Dr. Anil Kumar Roy, General Secretary, Bihar Social Science Academy , opines that since the government functions as a manager of the system, not only corporate institutions, but the government also advocates online education. This is clearly visible in the New Education Policy.
Coronavirus lockdown is an excuse or just an alibi to introduce online education. In the absence of corona, certainly it might have faced some obstacles to go ahead, but corona pandemic has provided an ample opportunity to the dispensation to go ahead with online education unhindered.It goes without debate that online education cannot replace conventional mode of teaching-learning process. Dr. Roy further suggests some alternatives to it: in the prayer-time assembly quick-result-test should be administered on children every day; physical distancing should be maintained in the classroom; games should be allowed without physical touch and sanitizers and mask should be provided to the children.
Some teacher educators opined that people with disabilities mostly fall under the category of vulnerable groups. In academia, people with disabilities face many problems related to accessibility and learning resources. In a country like India, major population resides in remote areas having less connectivity to internet.
Conclusion
To conclude, a question automatically crops up: How far ‘stop classes without stopping learning’ may be successful in India? Some teachers may grow stressed dealing with the challenges of online teaching including the lack of face-to-face interaction and sometimes unreliable technology. During this short period of time, the challenges would be two-fold: online platforms should include multiple options for meeting practical teaching needs, such as synchronized video and voice for group learning and classroom interactions. However, in poorer or more rural areas, this would be limited by the technological facilities or even the uninterrupted availability and cost of electricity.
We need to think again and again how education can be effective for students’ overall cognitive and non-cognitive development with e-learning. It seems impossible, for real learning occurs only when the students investigate a concept, find information, discuss it and create in their own way.
The present education system and the dynamics of a student-teacher relationship are likely to change in the near future. With the way that countries are closing their borders across the globe, Indians in foreign lands are returning to their homeland, and rural migrants returning to their villages, there might be a need to formulate the policies for the majority of the students. While fighting with the virus, we should not forget the invisible children. Children may look less vulnerable from corona but may feel the heat heavily.

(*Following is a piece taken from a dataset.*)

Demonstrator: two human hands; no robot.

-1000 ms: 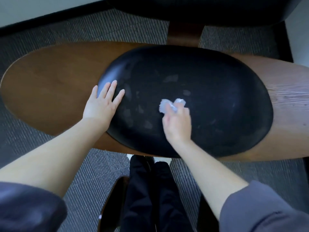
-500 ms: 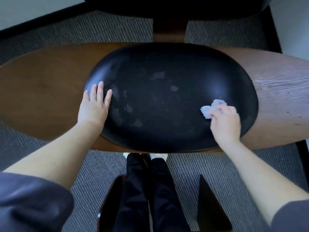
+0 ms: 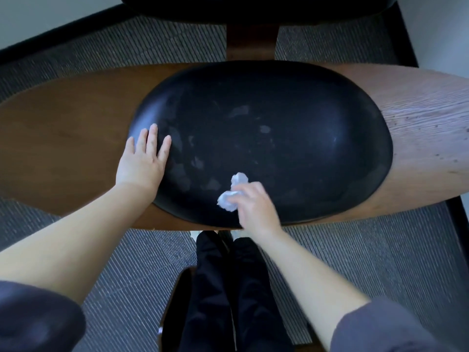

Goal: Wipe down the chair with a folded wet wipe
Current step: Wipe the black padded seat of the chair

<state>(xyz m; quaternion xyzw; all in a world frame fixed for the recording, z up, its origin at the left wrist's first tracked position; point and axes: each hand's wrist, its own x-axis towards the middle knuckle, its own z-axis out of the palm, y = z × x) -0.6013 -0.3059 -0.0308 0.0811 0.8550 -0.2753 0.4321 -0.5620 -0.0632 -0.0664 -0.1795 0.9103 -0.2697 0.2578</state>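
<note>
Black oval leather cushion [image 3: 291, 135] set in the wide brown wooden chair seat [image 3: 76, 148], lengthwise left to right. Crumpled pale wet wipe [image 3: 226, 202] near the cushion's front edge, left of centre; shifted there from the right side 0.5 s ago. Gripped in the curled fingers of the right hand [image 3: 256, 207], pressed to the leather. Left hand [image 3: 142, 166] flat, fingers straight, on the cushion's left rim as before.

Indoor room, an office or a lounge by my reading; I cannot tell which. What I see for it: grey ribbed carpet [image 3: 127, 54], black skirting [image 3: 50, 36] below a plain pale wall [image 3: 38, 11], and a chair [image 3: 279, 123] with wood shell and black padded seat.
</note>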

We cannot wait for the crisis to be over before we reach out to the children. Children should be ensured nutrition, protection and continuity of education. Discussion on policy, strategies and line of action ought to be continued.
(The author has been associated with teacher education and Educational Research for three decades; went to ASU, USA for higher studies in teacher education. He is an executive council member of All India Forum for Right to Education-AIFRTE, and has been an office-bearer of Indian Social Science Academy – ISSA, and its Bihar unit.)